Database replication is the process of synchronizing data across multiple nodes to achieve high availability, read scalability, and geographic distribution.

Replication Models

Synchronous: Primary waits for all replicas to acknowledge before confirming the commit.
- Pro: Zero data loss on failover.
- Con: Latency equals the slowest replica; primary hangs if a replica fails.
Asynchronous: Primary commits immediately and replicates in the background.
- Pro: Low latency, primary availability decoupled from replicas.
- Con: Replication Lag; data loss risk if primary fails before sync.
Semi-Synchronous: Primary waits for at least $N$ replicas to acknowledge. (A common compromise in MySQL/Postgres).

Topologies

Single-Primary (Master-Slave): All writes go to one node; reads are distributed. The industry standard.
Multi-Primary (Master-Master): Writes accepted on any node. Requires complex conflict resolution (e.g., LWW or CRDTs).
Cascading Replication: Primary replicates to a "relay" replica, which then feeds other replicas. Reduces CPU load on the primary.

Monitoring Replication Lag

Replication lag is the time delta between a write on the primary and its appearance on the replica.

PostgreSQL Monitoring

-- Run on Primary to see replica lag in bytes and time
SELECT
    application_name,
    client_addr,
    state,
    (pg_current_wal_lsn() - replay_lsn) AS lag_bytes,
    EXTRACT(second FROM (now() - reply_time)) AS lag_seconds
FROM pg_stat_replication;

Consistency Challenges

Read-Your-Own-Writes (RYOW)

A user updates their profile (Write to Primary) and immediately refreshes (Read from Replica). If lag is $500\text$, they see their old profile.

Solution Patterns:

Primary-Pinning: After a write, pin that user's session to the Primary for $N$ seconds (where $N > \text{Max Lag}$ ).
Version Tracking: Include the last known LSN (Log Sequence Number) in the user's session. The replica rejects the read if its own LSN is lower than the user's.
Synchronous Replication: For the specific transaction, force sync to at least one replica.

Failover Mechanics

When the primary fails, the system must Promote a replica.

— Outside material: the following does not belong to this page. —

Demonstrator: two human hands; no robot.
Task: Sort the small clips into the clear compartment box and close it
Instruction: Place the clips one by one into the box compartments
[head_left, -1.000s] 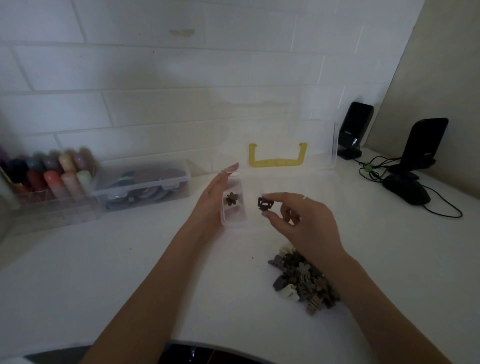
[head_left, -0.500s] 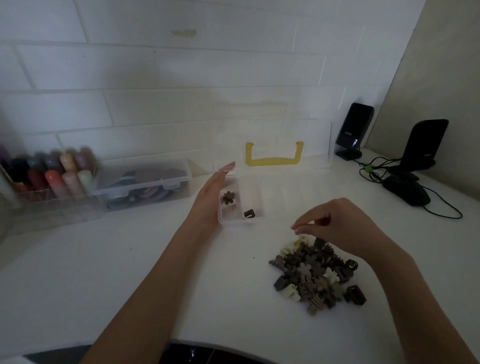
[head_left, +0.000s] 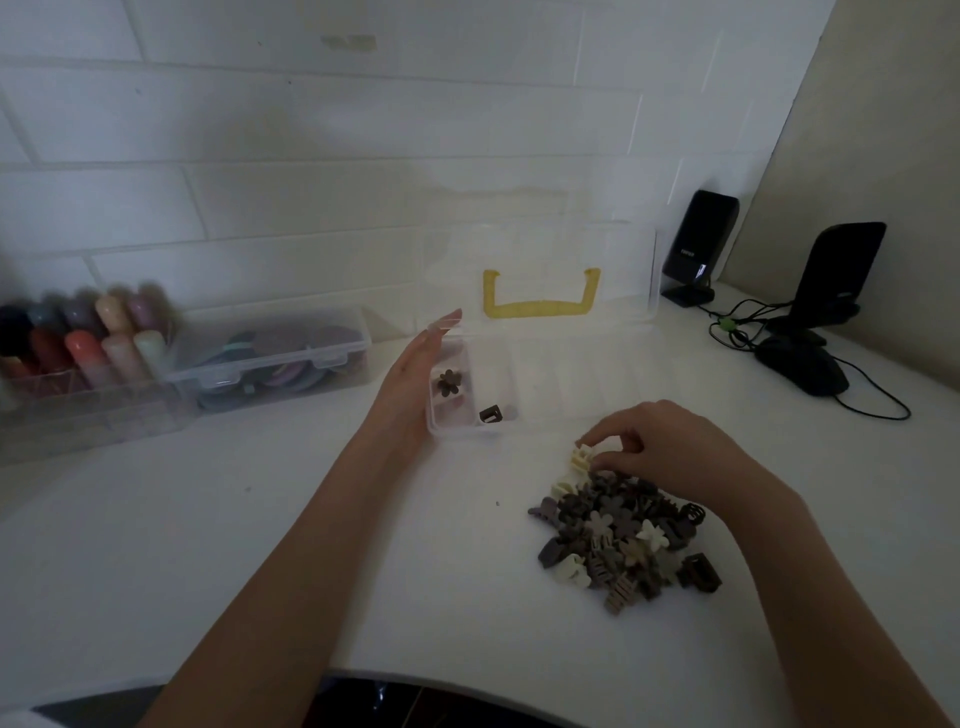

Detection: Health checks (Consul/Zookeeper) confirm primary failure.
Fencing: Ensure the old primary is truly dead (STONITH) to prevent split-brain.
Promotion: Pick the replica with the most advanced LSN.
Reconfiguration: Update DNS/Load Balancer to point to the new primary.

Operational Risks

Long-Running Queries: A heavy SELECT on a replica can block the replication applier, causing lag to spike.
Network Asymmetry: Replicas in different regions must use asynchronous replication to avoid unusable write latency.
Schema Migrations: Large ALTER TABLE operations can saturate the replication stream. Use tools like gh-ost or pt-online-schema-change.